**EXERCISE AIM**
In the records below, find the line containing "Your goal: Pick" and the line containing "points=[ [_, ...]"; please repeat exactly the lines from one to the other, both included, and nothing more.

(Items from a data source)
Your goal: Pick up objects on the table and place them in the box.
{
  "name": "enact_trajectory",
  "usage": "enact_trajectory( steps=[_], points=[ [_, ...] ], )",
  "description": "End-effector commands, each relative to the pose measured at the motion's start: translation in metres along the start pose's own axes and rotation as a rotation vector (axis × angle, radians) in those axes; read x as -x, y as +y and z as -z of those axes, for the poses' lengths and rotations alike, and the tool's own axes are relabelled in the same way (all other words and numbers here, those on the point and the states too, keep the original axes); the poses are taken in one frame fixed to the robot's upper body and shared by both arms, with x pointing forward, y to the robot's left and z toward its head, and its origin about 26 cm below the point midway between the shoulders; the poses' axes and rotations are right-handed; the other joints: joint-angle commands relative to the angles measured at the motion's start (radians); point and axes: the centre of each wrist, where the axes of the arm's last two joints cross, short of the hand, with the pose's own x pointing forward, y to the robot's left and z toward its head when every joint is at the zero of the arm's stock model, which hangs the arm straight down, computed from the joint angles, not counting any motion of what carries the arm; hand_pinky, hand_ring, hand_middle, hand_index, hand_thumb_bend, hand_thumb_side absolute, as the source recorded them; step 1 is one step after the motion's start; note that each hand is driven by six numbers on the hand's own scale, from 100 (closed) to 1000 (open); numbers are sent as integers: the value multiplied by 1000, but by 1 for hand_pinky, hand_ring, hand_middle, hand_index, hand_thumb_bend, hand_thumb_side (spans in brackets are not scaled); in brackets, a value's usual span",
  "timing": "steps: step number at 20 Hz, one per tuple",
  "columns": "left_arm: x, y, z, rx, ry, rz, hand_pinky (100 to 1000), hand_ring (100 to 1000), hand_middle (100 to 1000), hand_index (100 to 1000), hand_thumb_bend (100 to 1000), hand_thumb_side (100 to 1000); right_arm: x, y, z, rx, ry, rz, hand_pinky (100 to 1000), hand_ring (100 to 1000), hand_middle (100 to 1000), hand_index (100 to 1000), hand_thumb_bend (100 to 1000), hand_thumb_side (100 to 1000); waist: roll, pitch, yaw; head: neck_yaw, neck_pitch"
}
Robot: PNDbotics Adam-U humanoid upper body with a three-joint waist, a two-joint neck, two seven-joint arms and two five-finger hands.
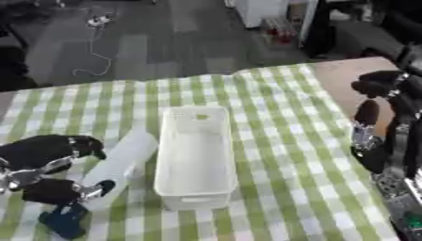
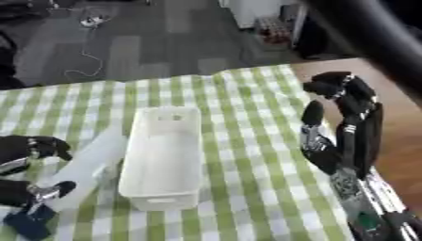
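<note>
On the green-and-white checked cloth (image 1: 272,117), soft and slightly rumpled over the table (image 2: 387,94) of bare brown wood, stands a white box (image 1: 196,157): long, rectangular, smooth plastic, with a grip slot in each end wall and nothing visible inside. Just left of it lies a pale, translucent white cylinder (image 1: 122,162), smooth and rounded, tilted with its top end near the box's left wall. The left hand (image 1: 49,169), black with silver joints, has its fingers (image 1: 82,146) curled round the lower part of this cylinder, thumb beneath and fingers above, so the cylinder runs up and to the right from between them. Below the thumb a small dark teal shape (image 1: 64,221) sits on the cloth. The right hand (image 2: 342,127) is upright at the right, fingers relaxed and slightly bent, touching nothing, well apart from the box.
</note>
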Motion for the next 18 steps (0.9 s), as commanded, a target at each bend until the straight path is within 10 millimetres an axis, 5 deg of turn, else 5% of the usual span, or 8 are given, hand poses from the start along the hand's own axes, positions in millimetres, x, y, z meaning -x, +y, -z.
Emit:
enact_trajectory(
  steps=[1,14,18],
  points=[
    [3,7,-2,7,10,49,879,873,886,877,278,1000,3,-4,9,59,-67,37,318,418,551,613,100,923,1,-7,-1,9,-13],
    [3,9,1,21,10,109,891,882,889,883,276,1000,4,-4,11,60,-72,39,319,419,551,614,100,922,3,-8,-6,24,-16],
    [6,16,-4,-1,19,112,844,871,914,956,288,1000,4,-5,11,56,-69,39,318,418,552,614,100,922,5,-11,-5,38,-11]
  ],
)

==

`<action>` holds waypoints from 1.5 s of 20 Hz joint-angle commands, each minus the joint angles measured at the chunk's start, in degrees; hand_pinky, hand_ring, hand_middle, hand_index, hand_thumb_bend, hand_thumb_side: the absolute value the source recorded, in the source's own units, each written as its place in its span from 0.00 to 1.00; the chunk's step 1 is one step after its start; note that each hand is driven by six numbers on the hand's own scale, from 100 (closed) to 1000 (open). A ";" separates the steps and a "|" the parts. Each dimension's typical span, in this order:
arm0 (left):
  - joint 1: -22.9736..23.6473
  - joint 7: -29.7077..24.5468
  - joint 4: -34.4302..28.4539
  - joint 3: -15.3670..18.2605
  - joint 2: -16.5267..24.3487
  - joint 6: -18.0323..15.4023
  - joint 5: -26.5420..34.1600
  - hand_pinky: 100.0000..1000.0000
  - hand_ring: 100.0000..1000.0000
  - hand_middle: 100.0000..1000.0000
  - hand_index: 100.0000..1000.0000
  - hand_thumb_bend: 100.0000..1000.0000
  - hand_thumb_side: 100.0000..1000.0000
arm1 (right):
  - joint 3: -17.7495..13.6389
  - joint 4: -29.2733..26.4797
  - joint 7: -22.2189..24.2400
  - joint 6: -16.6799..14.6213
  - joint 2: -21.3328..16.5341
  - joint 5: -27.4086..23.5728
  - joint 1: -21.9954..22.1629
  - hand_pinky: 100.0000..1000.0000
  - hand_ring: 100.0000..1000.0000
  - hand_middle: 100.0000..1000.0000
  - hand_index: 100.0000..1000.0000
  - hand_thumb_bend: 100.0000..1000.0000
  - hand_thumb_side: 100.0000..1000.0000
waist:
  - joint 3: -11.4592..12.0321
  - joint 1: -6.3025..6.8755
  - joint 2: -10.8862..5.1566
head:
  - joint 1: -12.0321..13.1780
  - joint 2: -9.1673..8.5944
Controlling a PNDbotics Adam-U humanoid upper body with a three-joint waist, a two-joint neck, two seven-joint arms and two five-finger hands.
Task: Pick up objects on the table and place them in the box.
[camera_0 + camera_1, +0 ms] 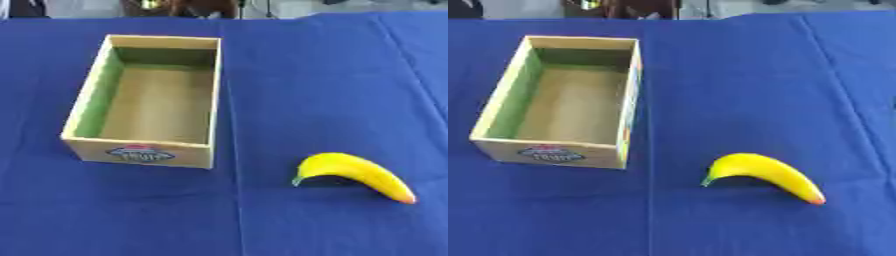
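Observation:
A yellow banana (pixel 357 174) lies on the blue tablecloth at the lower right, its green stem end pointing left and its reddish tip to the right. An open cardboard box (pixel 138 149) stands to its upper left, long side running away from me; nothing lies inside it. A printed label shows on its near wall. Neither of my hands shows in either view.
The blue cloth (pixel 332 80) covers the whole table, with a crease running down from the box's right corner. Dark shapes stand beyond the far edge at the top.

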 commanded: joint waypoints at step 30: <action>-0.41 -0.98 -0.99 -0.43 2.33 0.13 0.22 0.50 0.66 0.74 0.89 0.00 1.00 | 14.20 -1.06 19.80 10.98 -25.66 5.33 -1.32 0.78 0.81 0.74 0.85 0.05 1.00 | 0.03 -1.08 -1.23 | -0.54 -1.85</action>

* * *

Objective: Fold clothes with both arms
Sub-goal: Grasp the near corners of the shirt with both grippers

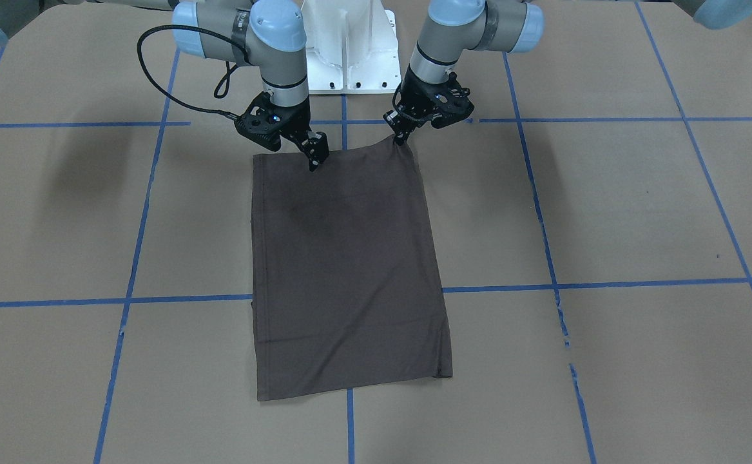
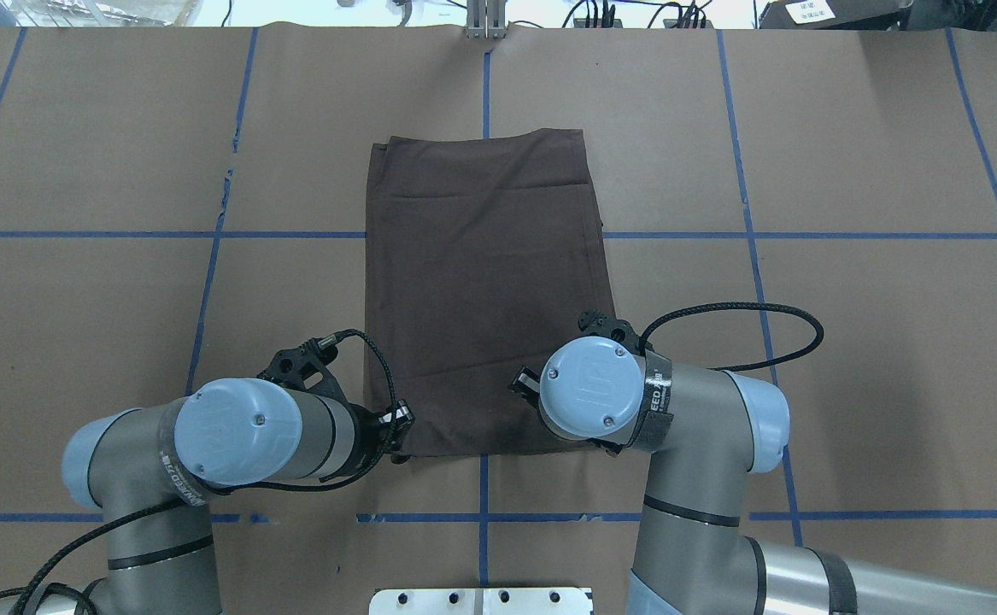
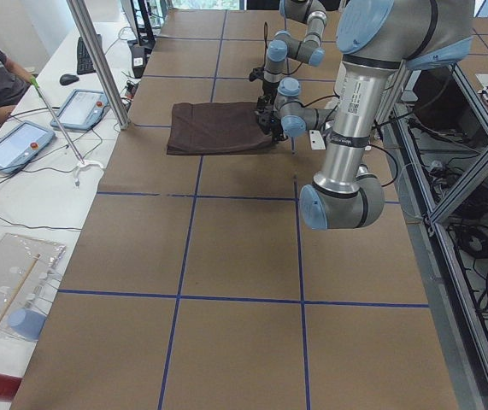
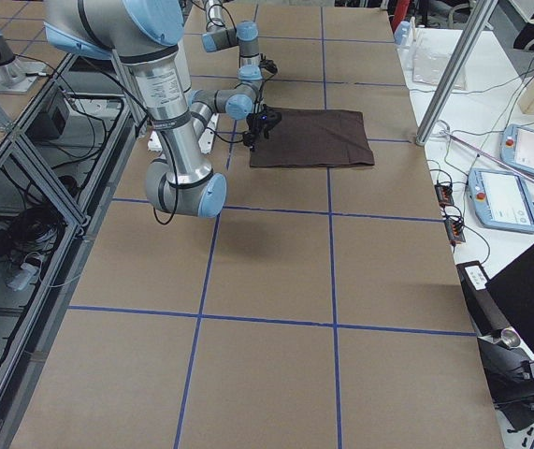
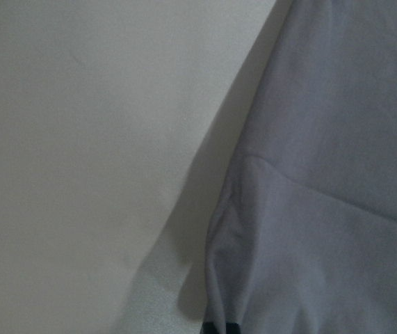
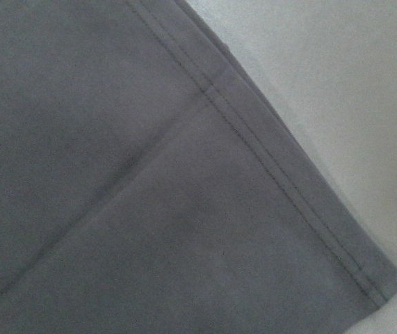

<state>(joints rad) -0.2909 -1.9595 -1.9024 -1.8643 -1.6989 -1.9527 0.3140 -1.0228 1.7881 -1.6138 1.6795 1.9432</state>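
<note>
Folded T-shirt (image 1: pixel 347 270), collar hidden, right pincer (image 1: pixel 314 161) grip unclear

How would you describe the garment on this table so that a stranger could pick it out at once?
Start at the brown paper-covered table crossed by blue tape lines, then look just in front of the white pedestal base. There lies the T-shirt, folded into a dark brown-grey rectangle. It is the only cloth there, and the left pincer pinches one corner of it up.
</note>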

**EXERCISE OUTPUT**
Your goal: Pick up objects on the table and place them in the box.
{
  "name": "enact_trajectory",
  "usage": "enact_trajectory( steps=[_], points=[ [_, ...] ], )",

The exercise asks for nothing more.